▶ Task statement: Please copy every line of the data in which the string "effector" appears.

━━━━━━━━━━

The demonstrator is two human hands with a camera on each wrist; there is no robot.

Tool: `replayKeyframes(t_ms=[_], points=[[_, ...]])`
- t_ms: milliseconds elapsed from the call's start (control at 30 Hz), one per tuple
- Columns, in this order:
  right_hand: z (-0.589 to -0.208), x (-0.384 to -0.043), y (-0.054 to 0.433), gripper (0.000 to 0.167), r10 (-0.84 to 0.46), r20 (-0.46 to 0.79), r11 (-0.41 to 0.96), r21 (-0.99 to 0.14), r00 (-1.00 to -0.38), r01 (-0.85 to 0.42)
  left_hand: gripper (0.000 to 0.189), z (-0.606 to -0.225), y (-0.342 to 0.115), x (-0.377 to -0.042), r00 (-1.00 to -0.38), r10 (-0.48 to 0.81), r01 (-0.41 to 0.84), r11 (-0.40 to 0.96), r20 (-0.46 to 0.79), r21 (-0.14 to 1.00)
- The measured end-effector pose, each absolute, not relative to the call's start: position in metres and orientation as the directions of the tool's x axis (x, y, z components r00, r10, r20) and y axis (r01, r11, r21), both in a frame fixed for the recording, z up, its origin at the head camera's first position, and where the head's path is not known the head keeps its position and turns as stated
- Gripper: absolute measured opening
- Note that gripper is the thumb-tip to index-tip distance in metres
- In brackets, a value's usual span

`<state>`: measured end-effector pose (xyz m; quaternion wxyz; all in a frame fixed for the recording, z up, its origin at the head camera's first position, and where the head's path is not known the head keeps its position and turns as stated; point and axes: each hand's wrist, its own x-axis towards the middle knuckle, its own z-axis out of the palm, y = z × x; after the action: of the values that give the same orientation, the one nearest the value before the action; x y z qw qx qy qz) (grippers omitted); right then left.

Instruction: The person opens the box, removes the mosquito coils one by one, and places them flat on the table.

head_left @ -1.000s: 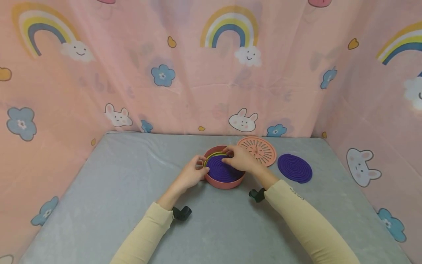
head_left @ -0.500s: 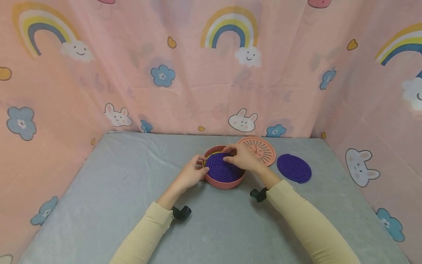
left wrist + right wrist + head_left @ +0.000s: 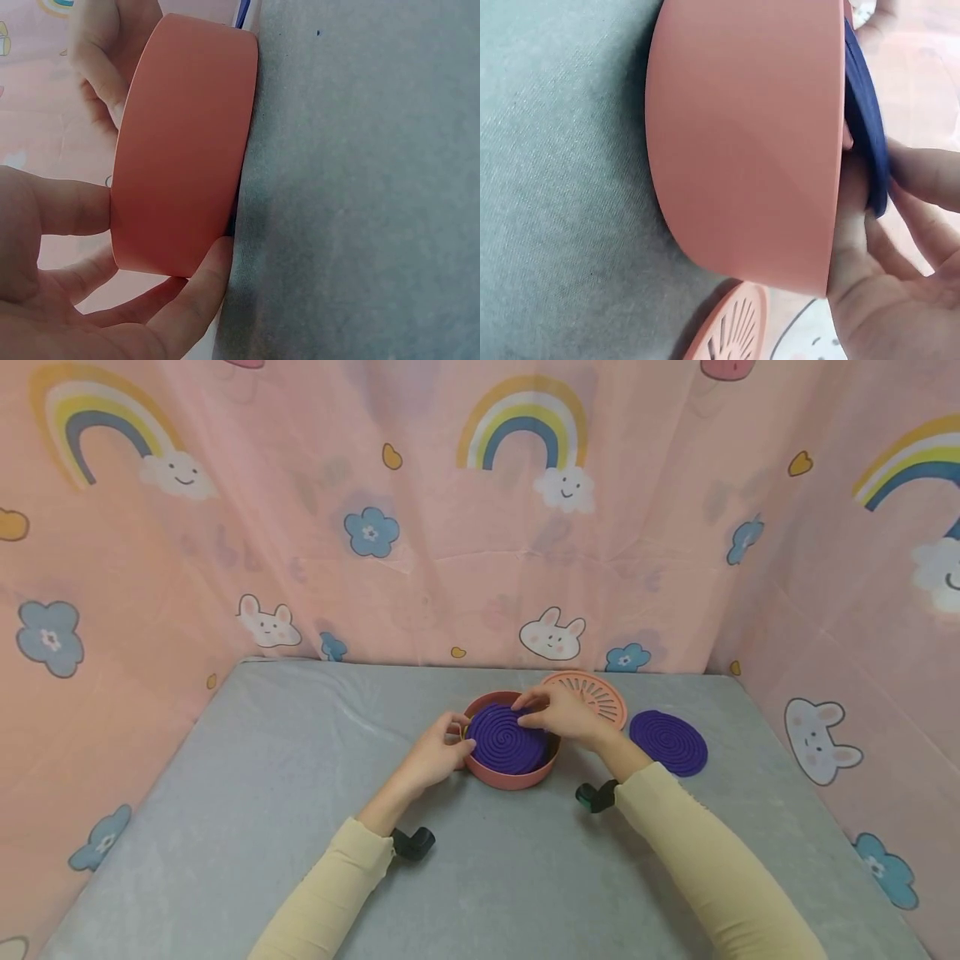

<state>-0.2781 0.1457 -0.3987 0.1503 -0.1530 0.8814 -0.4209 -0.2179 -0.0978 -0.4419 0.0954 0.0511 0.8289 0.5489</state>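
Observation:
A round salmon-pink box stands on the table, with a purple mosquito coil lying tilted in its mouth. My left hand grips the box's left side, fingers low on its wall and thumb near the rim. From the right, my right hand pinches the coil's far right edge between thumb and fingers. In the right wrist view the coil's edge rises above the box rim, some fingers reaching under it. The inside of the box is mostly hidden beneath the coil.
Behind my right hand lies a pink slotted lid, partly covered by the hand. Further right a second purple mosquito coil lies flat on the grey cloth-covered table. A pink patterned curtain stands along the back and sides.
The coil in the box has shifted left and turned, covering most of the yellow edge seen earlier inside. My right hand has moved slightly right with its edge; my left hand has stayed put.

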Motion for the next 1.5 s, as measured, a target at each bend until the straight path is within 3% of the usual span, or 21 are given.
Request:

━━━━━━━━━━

▶ Answer for the task:
- The measured end-effector pose, each absolute, not relative to the call's start: position in metres and orientation as the directions of the tool's x axis (x, y, z components r00, r10, r20) and y axis (r01, r11, r21), both in a frame fixed for the recording, z up, its origin at the head camera's first position, and where the head's path is not known the head keeps its position and turns as stated
`<state>`: measured end-effector pose (xyz m; quaternion wxyz; all in a frame fixed for the recording, z up, its origin at the head camera's first position, and where the head's path is not known the head keeps its position and turns as stated; point and axes: each hand's wrist, its own x-axis towards the middle knuckle, its own z-axis out of the palm, y = z × x; after the action: of the values that give the same orientation, the one nearest the value before the action; x y z qw qx qy qz) (grippers omitted); right then left.

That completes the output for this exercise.